Zelda, the Queen of Paris:The True Story of the Luckiest Dog in the World

Zelda

By Paul Chutkow. Lyons Press. $22.95.

If you ever dreamed of coming back in your second life as a dog, you couldn’t do much better than have Paul and Eda Chutkow as your owners.

In this travelogue, love story they rescue a filthy street dog in New Delhi, India, where Chutkow was working as an Associated Press writer, and eventually take it to Paris and later Sonoma County, California, stark contrasts to its origin.

For 14 years, the onetime waif was the centerpiece of their lives despite the fact an Indian veterinarian urged them to let him dispose of it “in a very kindly manner.” But Chutkow refused and adds, “thanks to her boundless courage, humor and high spirits she was able to win our hearts, escape the streets and go on to fame and glory as the Queen of Paris, when Chutkow was transferred 26 months after arriving in New Delhi.

Neighbors in both New Delhi and Paris have trouble grasping the bond between the Chutkows and this spirited, sassy mutt. In India, these creatures are viewed with disdain; in France, the squirrel-chasing pooch was seen with disgust.

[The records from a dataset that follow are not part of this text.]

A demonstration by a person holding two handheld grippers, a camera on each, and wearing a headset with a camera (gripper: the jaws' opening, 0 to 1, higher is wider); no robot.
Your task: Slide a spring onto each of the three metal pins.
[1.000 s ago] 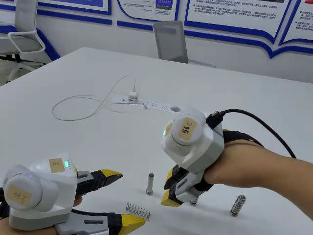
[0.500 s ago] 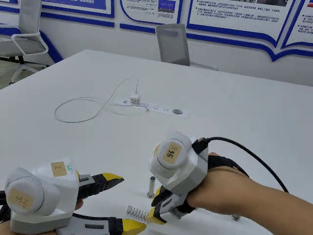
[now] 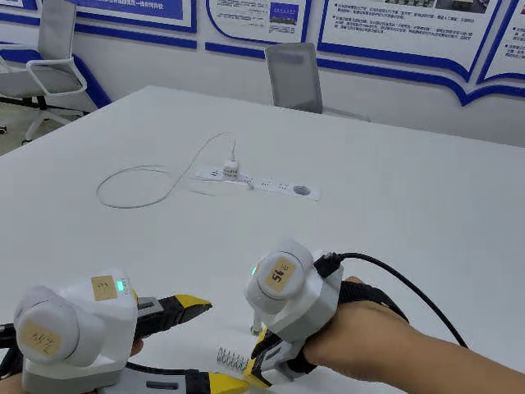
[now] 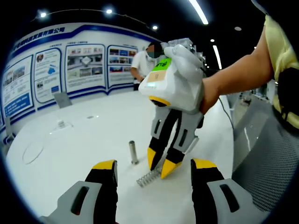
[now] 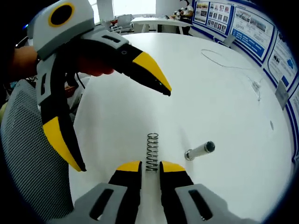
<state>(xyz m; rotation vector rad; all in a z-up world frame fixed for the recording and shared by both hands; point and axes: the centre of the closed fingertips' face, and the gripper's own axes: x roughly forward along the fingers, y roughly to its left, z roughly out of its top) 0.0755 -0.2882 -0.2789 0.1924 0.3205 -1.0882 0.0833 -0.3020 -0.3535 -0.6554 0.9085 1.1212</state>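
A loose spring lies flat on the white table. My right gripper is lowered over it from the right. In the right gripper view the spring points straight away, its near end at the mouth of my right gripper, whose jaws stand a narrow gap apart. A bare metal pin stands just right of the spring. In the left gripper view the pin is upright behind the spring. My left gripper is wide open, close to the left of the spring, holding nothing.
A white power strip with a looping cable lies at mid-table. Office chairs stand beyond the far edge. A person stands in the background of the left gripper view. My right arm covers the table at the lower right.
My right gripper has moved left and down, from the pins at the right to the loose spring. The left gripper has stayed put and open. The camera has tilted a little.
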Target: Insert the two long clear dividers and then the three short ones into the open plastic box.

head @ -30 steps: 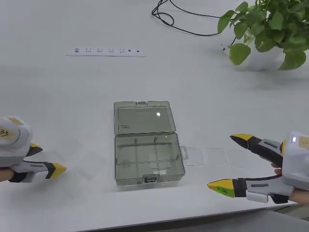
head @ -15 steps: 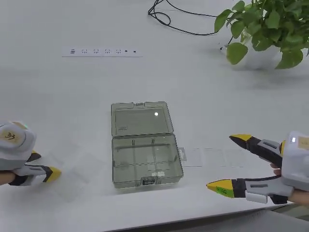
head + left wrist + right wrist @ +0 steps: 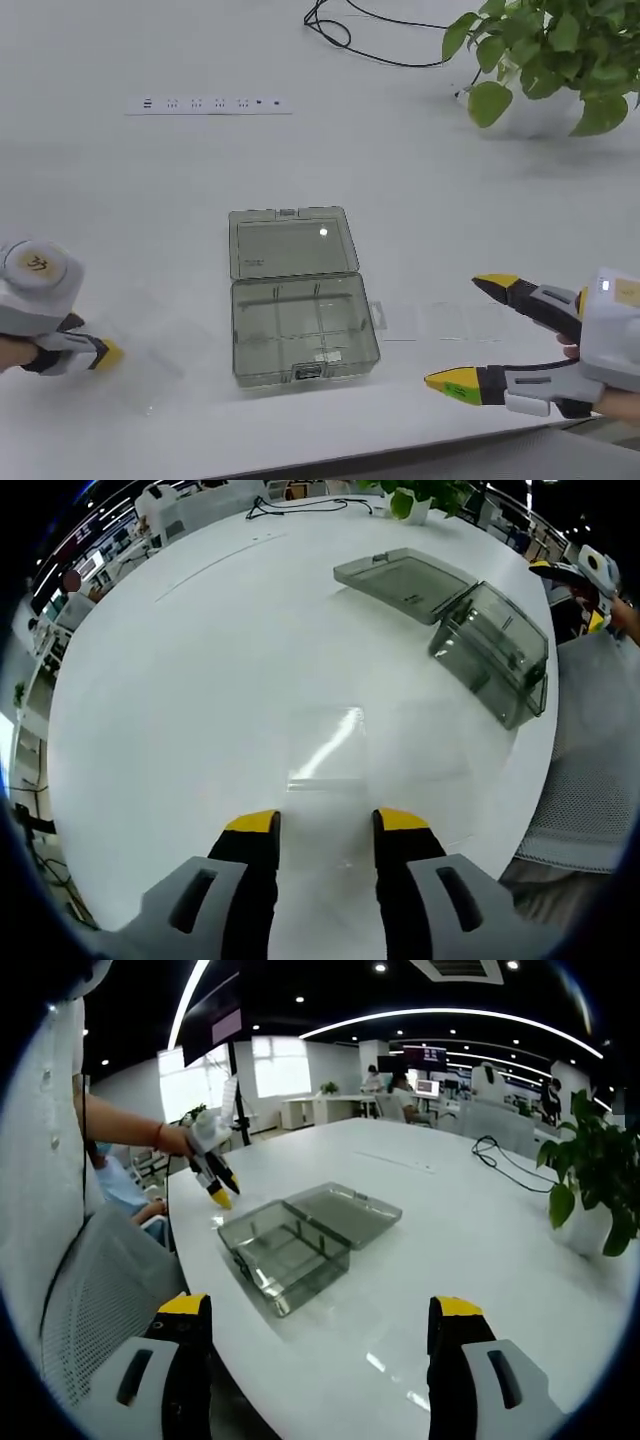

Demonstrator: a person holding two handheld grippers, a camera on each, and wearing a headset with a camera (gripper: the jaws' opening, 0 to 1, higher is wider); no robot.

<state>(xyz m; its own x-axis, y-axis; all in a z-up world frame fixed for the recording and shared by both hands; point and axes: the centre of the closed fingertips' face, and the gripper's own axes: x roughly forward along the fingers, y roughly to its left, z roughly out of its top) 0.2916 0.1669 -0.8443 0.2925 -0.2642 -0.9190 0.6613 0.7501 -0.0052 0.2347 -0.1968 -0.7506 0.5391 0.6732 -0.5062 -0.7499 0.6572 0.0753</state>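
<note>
Left claw (image 3: 327, 822) tipped lower — toward divider (image 3: 325, 745).

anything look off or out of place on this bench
Nothing stands out. The plastic box sits open with its lid laid flat, and clear dividers lie flat on the table beside it. No spill or damage shows.

An open plastic box (image 3: 305, 330) sits mid-tabletop (image 3: 400, 180), its lid (image 3: 292, 243) laid flat behind the base. Just right of the box lie clear dividers (image 3: 450, 322), faint against the white. The right claw (image 3: 468, 333) hovers beside them, jaws spread wide. The left claw (image 3: 105, 352) is low at the left edge, well apart from the box. A power strip (image 3: 210, 104), a black cable (image 3: 370, 35) and a potted plant (image 3: 545, 50) lie farther back.
</note>
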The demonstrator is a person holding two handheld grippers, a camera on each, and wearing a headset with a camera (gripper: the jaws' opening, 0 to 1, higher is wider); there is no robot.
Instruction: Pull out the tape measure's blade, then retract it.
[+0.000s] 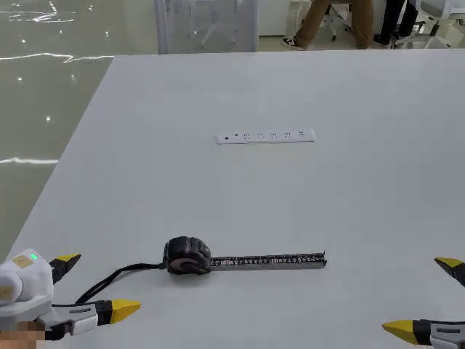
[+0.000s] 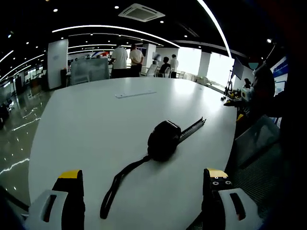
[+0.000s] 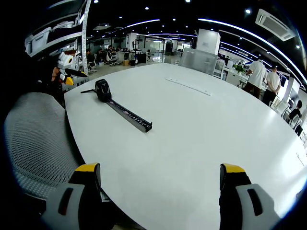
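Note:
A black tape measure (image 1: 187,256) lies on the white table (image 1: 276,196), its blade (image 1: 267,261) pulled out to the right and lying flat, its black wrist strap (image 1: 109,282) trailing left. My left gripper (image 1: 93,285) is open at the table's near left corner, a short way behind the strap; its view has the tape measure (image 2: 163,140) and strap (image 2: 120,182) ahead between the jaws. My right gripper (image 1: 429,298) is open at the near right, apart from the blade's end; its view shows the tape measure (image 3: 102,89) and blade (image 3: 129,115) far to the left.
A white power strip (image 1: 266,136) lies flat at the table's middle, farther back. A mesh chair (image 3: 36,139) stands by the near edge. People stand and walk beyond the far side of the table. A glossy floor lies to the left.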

Imagine, for a minute, here is a dog that once scrounged for its next meal through garbage on the streets to savoring delicious French offerings from family and friends. At one time, she refuses kibble in Paris with attitude of a food snob, even going on a pseudo hunger strike, which becomes and Ed and Zelda war of wills.

Zelda’s Paris fan club is a number you could count on one hand until she becomes an instant heroine in the middle of the night helping alert and lead to the capture of wine burglar. Her reward ranges from huge roast-beef bones, to toys, treats, gaudy leashes and collars.

This onetime underdog’s upbeat temperament is contagious everywhere she travels, from the streets of Paris to a friend’s vacation home on the island of Sardinia, Italy, and later in Napa Valley, Calif., where the family moves after 12 years in Paris. Her image, however, is literally all over the map, even within the family, where she is a soul mate for one of the Chutkow’s sons Justin; a playmate for the other, Ethan; and life lesson teacher to the adults, to whom she exudes courage and grace right to the end of her battle with cancer.

Zelda’s sometimes bumpy ride is captured in detailed description and engaging scenarios, leaving the reader with a megawatt grin one minute and a delightful sense of wonderment the next.